Warm up and cool down
Before doing any exercise, make sure you warm up your muscles properly. And also cool down well with some stretching. This won’t directly reduce DOMS but it will help prepare your muscles for future exercises.
What else might help?
There are also some methods that may help reduce the pain of DOMs, though not always the damage to the muscles.
Ice pack or ice bath
Some research has suggested that a dip for 10 minutes at six degrees can reduce the symptoms of DOMS, whilst also improving the range of motion after an intense bout of exercise. An ice bath may not be appealing, so you could try easing the soreness with an ice pack instead. Wrap it in a towel first though so you don’t apply it directly to your skin.
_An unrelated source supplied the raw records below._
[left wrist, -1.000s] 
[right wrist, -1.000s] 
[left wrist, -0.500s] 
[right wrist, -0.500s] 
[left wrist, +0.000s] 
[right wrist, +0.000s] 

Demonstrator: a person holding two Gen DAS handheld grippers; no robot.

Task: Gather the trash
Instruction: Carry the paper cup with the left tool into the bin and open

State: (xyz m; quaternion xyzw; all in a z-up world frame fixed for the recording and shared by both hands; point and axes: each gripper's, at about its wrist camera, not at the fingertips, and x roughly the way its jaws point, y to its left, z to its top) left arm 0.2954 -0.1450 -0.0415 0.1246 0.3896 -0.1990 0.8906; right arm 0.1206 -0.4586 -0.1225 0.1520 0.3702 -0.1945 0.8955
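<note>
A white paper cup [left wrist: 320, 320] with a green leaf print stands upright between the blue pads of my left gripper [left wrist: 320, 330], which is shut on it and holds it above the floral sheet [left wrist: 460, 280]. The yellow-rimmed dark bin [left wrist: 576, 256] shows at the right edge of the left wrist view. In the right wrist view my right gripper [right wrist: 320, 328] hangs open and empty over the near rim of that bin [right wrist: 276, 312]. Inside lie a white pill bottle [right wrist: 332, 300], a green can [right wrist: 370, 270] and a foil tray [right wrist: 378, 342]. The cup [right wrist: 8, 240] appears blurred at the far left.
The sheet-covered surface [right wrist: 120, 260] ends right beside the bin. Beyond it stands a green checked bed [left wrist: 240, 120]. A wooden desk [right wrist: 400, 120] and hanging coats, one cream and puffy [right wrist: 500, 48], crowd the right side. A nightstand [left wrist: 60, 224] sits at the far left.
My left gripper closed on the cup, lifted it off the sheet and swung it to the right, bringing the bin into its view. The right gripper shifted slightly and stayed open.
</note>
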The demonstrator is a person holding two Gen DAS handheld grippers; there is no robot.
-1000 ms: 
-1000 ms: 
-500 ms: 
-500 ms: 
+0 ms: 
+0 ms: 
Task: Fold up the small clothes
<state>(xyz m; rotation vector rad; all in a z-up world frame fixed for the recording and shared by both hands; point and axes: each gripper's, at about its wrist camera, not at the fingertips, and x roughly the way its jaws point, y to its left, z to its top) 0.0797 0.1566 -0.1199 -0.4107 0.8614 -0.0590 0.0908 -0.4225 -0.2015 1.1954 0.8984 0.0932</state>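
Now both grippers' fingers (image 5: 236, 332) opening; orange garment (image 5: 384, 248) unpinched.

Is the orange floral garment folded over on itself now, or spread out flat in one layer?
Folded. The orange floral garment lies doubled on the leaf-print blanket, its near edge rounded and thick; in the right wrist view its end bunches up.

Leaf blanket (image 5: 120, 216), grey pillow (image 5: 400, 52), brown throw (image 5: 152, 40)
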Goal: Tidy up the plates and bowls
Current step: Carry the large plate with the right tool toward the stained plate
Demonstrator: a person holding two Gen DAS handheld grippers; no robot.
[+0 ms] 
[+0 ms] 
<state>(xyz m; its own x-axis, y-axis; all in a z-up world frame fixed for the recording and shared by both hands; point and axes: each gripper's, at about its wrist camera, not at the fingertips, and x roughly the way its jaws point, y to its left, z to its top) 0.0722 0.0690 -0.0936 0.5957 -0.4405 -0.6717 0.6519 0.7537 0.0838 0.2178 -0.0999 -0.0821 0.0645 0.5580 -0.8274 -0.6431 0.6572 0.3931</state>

These are items of clothing that fit tightly around your affected arm or leg; so you might wear a sleeve for example, if the muscles in your arms are sore. It’s thought that compression increases the blood flow and reduces muscle inflammation, which can reduce the effects of DOMS.
Post-exercise foam rolling for 20 minutes may seem like a long time but it has been shown to help with recovering from DOMS and tender muscles. Foam rolling is a bit like giving yourself a massage where you roll different muscles groups on a foam pipe or cylinder. The pressure is similar to that of a massage.